However the threat to anchor in an interaction

The tension currently surrounding the Iranian nuclear file is reflected by the use of threats in the negotiation. The question of sanctions is raised again to Foreign Ministers of the G8 meeting yesterday and the Canada today. Robert Gibbs, spokesman for the White House, clearly threatened the Iran there is a little by saying that the behavior of the Iran "would have consequences if it continued. But one wonders if this new use of threats in the negotiation is the most effective strategy.

The threats are a widely used by the negotiators. Empirical observation suggests that the threats can positively affect the outcome of a negotiation. However, the threat to anchor in an interaction. The dynamics of the interaction itself makes it more or less effective threat. A priori, the American position appears as the logical conclusion of the negotiation process began late September in Geneva when the 5 1 (members of the Security Council of the United Nations and the Germany) were developed in agreement with the Iran that Iranian uranium enriched abroad. The idea is that the United States went after what they could do. It was to persuade the Iran that this offer is the last. For the United States, if the Iran, at this stage, said no, he loses any possibility of an agreement with the United States. The "take it or leave it" is often effective in bargaining.

But he is not sure that this reasoning is flawless. Negotiation is a form of mutual interaction between the players. However the effectiveness of a strategy of threat is real if the interaction has really taken place. In this case, the psychological cost of not reaching an agreement increases with time. It would be indeed more difficult for the Iran break a negotiation, once he is involved in it, has deployed energy, time and thought in the process. Or is it in this case Account of thirty years of creeping war between the Iran and the United States, from 1979 to 2009, can we consider that negotiations have truly begun between the Iran and the United States The answer is clearly no. A few statements of Obama showing his absence of hostility the population and the Iran regime and the negotiation of Geneva on 30 September 2009, are not a real negotiation. In this context, the use of explicit threats, while the time for negotiation has been very short, may have the effect of strengthening the opposition of the part of the Iran who suffers sanctions for thirty years and the national consciousness is built by the resistance to the foreign invader. It is this scheme which had led to the failure of Iranian strategy of the previous US administration threatening without even wanting to negotiate. Research also shows that increase the power of an actor, therefore absolute ability to issue threats, can lead to objectively less good results for him, all things being equal. This is a counterproductive threat perverse effect when it is used in a reckless manner.
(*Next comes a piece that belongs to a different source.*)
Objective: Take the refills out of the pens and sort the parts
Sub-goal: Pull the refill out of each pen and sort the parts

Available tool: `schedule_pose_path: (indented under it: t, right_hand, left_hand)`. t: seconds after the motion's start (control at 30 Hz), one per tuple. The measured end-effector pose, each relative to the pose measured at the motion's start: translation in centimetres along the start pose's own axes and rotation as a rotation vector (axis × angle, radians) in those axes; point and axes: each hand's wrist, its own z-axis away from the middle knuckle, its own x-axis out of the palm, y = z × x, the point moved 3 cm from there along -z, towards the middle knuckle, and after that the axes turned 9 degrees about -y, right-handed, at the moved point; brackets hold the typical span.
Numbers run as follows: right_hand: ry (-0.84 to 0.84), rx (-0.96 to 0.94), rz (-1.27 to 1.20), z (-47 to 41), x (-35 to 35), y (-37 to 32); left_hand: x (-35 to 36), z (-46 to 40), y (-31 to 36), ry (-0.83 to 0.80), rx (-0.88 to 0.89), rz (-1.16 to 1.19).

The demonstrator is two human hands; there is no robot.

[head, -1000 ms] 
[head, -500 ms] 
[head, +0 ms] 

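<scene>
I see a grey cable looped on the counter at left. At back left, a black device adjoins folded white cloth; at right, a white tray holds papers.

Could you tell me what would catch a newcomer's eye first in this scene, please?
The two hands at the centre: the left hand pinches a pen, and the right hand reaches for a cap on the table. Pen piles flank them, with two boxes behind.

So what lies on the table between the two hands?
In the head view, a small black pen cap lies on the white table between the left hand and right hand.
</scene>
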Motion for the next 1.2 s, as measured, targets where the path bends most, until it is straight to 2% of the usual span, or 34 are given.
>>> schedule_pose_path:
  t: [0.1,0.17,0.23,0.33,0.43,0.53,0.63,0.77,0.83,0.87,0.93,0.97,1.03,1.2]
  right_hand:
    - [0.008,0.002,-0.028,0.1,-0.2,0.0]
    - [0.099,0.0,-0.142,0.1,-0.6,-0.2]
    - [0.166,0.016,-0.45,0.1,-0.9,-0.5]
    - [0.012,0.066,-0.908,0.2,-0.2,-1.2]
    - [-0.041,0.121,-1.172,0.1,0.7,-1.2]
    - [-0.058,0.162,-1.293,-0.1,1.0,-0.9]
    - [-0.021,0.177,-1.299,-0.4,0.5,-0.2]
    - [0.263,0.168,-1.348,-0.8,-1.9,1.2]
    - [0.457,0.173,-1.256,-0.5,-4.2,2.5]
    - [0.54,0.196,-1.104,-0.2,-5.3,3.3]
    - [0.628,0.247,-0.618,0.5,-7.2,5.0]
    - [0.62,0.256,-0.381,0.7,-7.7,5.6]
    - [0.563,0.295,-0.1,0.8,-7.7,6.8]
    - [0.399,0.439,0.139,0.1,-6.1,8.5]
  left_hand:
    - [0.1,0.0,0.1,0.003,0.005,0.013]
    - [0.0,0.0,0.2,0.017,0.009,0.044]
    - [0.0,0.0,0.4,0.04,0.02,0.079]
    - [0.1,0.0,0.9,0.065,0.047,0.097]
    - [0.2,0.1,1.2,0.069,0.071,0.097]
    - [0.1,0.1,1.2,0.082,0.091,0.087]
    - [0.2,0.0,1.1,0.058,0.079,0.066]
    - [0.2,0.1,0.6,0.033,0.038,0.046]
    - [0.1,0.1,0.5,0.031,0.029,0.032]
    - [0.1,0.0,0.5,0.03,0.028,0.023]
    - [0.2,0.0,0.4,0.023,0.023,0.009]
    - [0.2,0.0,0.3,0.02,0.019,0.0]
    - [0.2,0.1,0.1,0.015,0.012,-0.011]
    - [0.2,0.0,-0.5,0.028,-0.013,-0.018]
Should understand the hesitation and contradictions of the Iranian position are quite rational. As a first step, the Iran accepted the agreement in Geneva but, back in Tehran, this agreement has been criticized on any part, whether by opponents reformers as Mir Hossein Mousavi (who did not diplomatic to Ahmadinejad success) but also by the most radical of the conservatives (who worried that the Iran gave all his stock of low-enriched uranium abroad). Subsequently, the internal political crisis was that it was difficult to find a consensus. Moreover, the apparent volte-face of the Iranian President, who first announced that it is prepared to negotiate and then that it is enriching uranium to 20 does not necessarily mean that the Iran does not want to negotiate. It is explained by the context of domestic politics, it was the 31 anniversary of the revolution, but also by the cultural specificities of a mode of negotiation where advance to prepare the conditions for a satisfaisant decline The use of the threat risk to be ineffective in reaching a solution on Iran. Negotiation, for example integrating emerging countries (Brazil, Turkey, Korea South, etc.), remains the only way.